The “Most Decent Public Servant” award recognises outstanding women who demonstrate exemplary professionalism and decency in their professional and public lives. This prestigious award celebrates women who effectively represent the integrity and values of the public organs they serve and the nation through their conduct and attire.


The award is open to women at all levels of public service, from local government clerks to high-ranking officials in national agencies. The selection process is twofold, beginning with public nominations of female public servants considered paragons of decency. A specialised panel then undertakes thorough research and observation to assess each candidate based on established criteria critically.

Candidates are evaluated based on their consistency in presenting themselves decently, professionalism at work, and influence as role models in the community. Last year, the award attracted over 150 nominations across various public service sectors, indicating robust engagement from the public in promoting and recognising decency.

Nominees have spanned various roles, from healthcare providers and educators to administrative officials, reflecting the award’s comprehensive approach to inclusivity. Winners have reported a weighty positive impact on their careers, including increased respect from peers and enhanced opportunities for professional development.

Plans are in place to increase the visibility of the award through partnerships with local and national media outlets, aiming to highlight the importance of decency in public service and inspire others.
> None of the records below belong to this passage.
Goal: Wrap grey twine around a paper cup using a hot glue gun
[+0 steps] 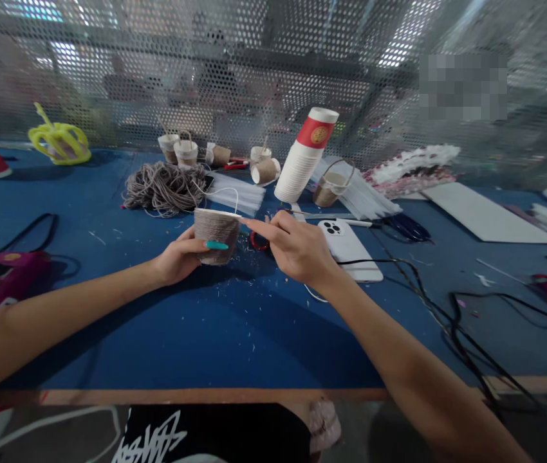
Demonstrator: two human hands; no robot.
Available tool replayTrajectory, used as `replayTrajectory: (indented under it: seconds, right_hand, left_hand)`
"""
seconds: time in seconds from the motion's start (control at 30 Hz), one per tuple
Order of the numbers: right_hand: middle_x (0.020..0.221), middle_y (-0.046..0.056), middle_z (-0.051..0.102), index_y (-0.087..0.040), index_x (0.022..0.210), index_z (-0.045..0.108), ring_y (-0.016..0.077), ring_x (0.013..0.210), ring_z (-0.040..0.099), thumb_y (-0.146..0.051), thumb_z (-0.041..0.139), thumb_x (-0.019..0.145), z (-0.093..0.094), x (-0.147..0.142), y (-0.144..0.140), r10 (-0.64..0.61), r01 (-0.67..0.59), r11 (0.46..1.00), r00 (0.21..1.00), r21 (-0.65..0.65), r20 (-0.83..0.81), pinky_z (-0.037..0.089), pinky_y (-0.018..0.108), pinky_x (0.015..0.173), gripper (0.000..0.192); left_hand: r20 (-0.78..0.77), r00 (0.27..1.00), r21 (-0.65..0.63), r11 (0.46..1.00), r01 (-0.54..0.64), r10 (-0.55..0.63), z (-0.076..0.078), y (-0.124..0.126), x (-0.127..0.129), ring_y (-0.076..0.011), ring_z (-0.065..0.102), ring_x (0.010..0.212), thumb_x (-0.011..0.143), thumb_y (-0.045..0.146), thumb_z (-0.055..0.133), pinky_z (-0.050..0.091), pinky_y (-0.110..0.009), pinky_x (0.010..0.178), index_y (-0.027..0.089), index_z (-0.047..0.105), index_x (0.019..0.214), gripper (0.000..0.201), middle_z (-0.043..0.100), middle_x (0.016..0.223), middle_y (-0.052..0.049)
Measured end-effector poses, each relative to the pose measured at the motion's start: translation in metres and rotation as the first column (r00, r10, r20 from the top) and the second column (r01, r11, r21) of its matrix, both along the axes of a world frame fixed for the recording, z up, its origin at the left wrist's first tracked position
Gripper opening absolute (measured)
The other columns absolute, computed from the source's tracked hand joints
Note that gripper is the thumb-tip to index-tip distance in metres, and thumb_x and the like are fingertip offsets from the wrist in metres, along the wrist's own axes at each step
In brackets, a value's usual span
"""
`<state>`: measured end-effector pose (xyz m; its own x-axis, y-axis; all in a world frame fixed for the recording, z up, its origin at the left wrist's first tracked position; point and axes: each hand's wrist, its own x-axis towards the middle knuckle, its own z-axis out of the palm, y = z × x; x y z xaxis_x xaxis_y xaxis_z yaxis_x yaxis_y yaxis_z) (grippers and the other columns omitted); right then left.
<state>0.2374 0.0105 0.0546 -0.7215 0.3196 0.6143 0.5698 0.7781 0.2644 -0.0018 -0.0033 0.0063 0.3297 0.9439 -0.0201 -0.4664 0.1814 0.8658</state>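
My left hand grips a small cup wound in grey-brown cord, thumb across its front. The cup is held a little above the blue table, its rim edged in white. My right hand has its index finger stretched to the right side of that rim, pressing the white cord there. Its other fingers are curled in. A thin white strand loops up behind the cup. Red-handled scissors lie partly hidden behind my right hand.
Behind are a heap of grey cord, a leaning stack of paper cups, small basket-like cups and clear glue sticks. A white phone and black cables lie right. A purple glue gun rests left.
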Motion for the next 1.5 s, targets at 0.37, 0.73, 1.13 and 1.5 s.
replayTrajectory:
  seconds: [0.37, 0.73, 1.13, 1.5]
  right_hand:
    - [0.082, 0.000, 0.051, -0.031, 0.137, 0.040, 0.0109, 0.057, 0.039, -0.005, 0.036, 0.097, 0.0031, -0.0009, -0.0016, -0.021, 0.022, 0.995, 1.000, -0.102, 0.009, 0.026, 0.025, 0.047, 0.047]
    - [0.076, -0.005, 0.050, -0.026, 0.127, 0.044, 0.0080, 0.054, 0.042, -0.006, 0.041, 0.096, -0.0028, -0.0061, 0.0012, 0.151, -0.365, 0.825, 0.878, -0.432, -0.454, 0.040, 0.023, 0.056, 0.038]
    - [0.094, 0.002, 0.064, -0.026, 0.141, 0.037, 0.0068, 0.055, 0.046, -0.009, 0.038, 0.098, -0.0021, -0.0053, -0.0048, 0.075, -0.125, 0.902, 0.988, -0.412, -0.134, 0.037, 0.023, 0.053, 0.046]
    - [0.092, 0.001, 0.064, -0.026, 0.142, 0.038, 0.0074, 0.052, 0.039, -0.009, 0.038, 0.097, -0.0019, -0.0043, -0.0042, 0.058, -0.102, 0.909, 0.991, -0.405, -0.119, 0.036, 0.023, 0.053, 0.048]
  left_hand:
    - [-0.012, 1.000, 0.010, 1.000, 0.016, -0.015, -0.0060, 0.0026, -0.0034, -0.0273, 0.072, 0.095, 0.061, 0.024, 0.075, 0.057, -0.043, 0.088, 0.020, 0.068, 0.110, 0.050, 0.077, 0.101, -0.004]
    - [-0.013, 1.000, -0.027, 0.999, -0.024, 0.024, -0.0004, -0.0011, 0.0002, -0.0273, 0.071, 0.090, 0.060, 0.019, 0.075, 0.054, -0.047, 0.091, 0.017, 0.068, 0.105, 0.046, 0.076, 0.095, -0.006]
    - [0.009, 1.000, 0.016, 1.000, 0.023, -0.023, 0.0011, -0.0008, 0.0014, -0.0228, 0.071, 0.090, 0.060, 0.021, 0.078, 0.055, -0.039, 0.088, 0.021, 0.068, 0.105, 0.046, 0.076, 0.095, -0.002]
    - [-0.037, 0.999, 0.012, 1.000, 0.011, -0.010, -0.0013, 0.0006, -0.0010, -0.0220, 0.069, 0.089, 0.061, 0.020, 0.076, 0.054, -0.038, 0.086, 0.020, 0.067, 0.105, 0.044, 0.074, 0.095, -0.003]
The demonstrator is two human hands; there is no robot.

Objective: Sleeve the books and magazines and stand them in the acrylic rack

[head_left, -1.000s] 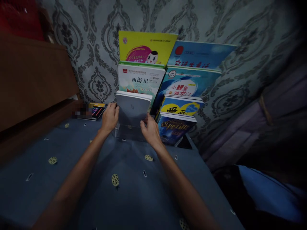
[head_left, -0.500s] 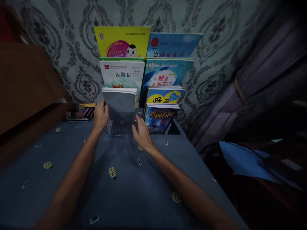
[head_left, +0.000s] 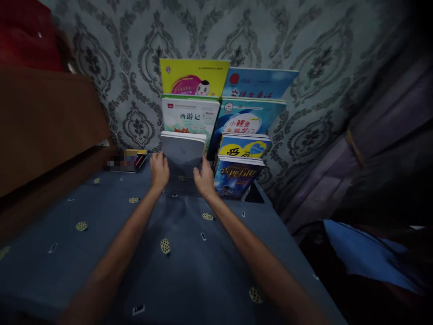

The organising committee also intends to launch a series of workshops led by past winners to train new and existing public servants on the importance of upholding decency as a fundamental professional value.

The “Most Decent Public Servant” award is critical in promoting decency ideals within the public sector. By recognising outstanding women who embody these virtues, the award sets a benchmark for behaviour and attire that aligns with the dignity of public service, thereby enhancing the overall image of public institutions and the nation.